Cartographie fine
Définir l’épitope au niveau de simples résidus
La cartographie fine détermine le rôle de chaque résidu individuel au sein de l’épitope et évalue la tolérance du site de liaison d’un anticorps pour des variants du ligand optimal. Les études initiales de cartographie peptidique utilisant une cartographie linéaire, conformationnelle ou discontinue de peptides chevauchants peuvent identifier des segments de 3 à 8 acides aminés, en fonction du mode de liaison. Cependant, tous les résidus ne seront pas nécessairement impliqués dans la liaison au sein de ces segments.
Notre plateforme de cartographie fine
Un scan complet de tous les acides aminés d’une séquence d’un épitope pré-identifié implique la substitution systématique de tous ces résidus un à un par les 20 acides aminés protéinogènes (naturels). Dans certains cas, des résidus non naturels ou spécifiquement modifiés sont disponibles sur demande. Les substitutions qui entraînent une liaison accrue peuvent également présenter un intérêt. Ce type d’information peut offrir des indications sur la thermodynamique de la liaison épitope-paratope. En ce qui concerne les interactions protéine-protéine (peptide), la cartographie fine permet de développer des ligands peptidiques supérieurs comme inhibiteurs potentiels de l’activité des protéines (compétiteurs de liaison, inhibiteurs enzymatiques, etc.) et elle est donc fréquemment appliquée par Pepscan aux fins d’optimisation des peptides candidats.
Le balayage de la longueur des épitopes complète l’analyse par substitution et utilise une banque complète d’épitopes candidats de toutes longueurs. Ces candidats sont testés avec l’anticorps pour identifier la longueur de séquence qui est la mieux adaptée en fonction de l’intensité de la liaison.
Étude de cas 1 : cartographie fine des épitopes linéaires des anticorps monoclonaux anti-VIH (F425-B4e8)
Le F425-B4e8 est l’un des rares anticorps monoclonaux neutralisant totalement le VIH. L’anticorps reconnaît le site de la boucle variable V3 très flexible de la sous-unité gp120 du virus VIH-1. Une meilleure compréhension des mécanismes de reconnaissance des anticorps totalement neutralisants permettrait non seulement d’élargir nos connaissances sur l’entrée du VIH-1, mais elle pourrait également susciter de nouvelles conceptions d’immunogènes aux fins de développement d’un vaccin. Dans cette étude, une cartographie linéaire et une analyse de remplacement complète ont été effectuées pour examiner les caractéristiques fines de l’épitope F425-B4e8.
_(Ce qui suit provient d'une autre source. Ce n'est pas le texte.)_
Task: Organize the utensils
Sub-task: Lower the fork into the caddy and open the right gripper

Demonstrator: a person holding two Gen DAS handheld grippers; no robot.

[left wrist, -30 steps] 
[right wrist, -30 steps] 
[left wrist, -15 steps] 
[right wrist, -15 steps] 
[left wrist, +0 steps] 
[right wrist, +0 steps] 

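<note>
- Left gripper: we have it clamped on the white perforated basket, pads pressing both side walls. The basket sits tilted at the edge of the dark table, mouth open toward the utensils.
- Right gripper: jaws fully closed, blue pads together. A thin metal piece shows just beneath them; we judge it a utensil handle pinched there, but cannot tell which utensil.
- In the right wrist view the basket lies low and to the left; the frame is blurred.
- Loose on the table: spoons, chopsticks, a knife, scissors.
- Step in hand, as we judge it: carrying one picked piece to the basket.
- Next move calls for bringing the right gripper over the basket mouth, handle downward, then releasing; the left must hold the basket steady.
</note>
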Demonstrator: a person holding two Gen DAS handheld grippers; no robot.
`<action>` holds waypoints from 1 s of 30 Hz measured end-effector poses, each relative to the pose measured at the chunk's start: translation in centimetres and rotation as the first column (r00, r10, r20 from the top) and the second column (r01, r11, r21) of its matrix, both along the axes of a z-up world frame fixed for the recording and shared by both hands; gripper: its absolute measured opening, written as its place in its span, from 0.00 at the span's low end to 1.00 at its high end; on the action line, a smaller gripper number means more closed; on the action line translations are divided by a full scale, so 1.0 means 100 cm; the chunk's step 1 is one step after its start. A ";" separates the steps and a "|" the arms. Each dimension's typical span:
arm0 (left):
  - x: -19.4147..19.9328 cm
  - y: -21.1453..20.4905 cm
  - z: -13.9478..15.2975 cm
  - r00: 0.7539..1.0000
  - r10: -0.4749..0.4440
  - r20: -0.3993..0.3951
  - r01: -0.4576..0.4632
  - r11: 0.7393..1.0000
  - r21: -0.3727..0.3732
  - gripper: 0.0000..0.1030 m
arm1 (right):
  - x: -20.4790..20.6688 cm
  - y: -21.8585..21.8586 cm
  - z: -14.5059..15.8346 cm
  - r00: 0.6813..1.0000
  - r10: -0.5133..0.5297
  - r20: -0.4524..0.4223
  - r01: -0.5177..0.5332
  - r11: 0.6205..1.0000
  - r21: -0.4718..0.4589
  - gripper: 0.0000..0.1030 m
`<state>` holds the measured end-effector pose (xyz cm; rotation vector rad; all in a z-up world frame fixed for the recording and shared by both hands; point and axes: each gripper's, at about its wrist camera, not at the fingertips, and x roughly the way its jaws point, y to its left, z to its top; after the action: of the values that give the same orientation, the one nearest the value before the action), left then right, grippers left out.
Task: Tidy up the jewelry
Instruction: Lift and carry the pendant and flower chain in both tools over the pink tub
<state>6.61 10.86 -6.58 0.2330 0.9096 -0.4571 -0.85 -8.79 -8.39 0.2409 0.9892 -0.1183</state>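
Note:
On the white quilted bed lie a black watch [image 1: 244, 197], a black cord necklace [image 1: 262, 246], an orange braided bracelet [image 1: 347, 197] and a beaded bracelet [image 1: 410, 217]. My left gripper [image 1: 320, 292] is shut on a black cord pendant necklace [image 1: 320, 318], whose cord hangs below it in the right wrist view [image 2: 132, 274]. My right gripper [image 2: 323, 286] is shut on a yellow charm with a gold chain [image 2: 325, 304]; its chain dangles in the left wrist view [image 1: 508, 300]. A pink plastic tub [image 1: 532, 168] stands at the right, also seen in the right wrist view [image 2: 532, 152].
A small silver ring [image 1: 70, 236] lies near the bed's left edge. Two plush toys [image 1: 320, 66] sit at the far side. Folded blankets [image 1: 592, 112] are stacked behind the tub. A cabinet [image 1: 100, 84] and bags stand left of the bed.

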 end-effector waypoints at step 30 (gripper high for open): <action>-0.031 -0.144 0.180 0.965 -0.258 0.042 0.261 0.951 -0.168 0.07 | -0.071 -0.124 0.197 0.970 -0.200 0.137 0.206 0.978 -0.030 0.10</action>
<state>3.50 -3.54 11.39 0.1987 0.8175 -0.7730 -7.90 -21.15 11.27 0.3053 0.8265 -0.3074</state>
La séquence de liaison supérieure 306RKRIHIGPGRAFYT319 a été identifiée dans une banque de peptides linéaires se chevauchant entièrement, en se basant sur la séquence de gp160. Une analyse complète de remplacement dans laquelle chaque position de l’épitope a été remplacée par tous les autres acides aminés naturels, a ensuite été réalisée. La liaison de F425-B4e8 à chaque permutation d’épitope a été enregistrée et comparée à celle de la séquence native (Figure 1, en bas à droite). L’expérience a révélé que dans le motif 311IGPGRAF317, tous les acides aminés sont essentiels à la liaison ; la plupart des substitutions altèrent la liaison des anticorps. La plupart des substitutions de I309 ont significativement altéré la liaison, mais sans totalement la supprimer.
Ces résultats fournis par Pepscan sont conformes à ceux obtenus par cristallographie aux rayons X (adaptés de Bell et al., J Mol Biol. 2008, 2QSC.pdb ; en bas à gauche), mais ils permettent de déterminer la tolérance du paratope de façon encore plus détaillée.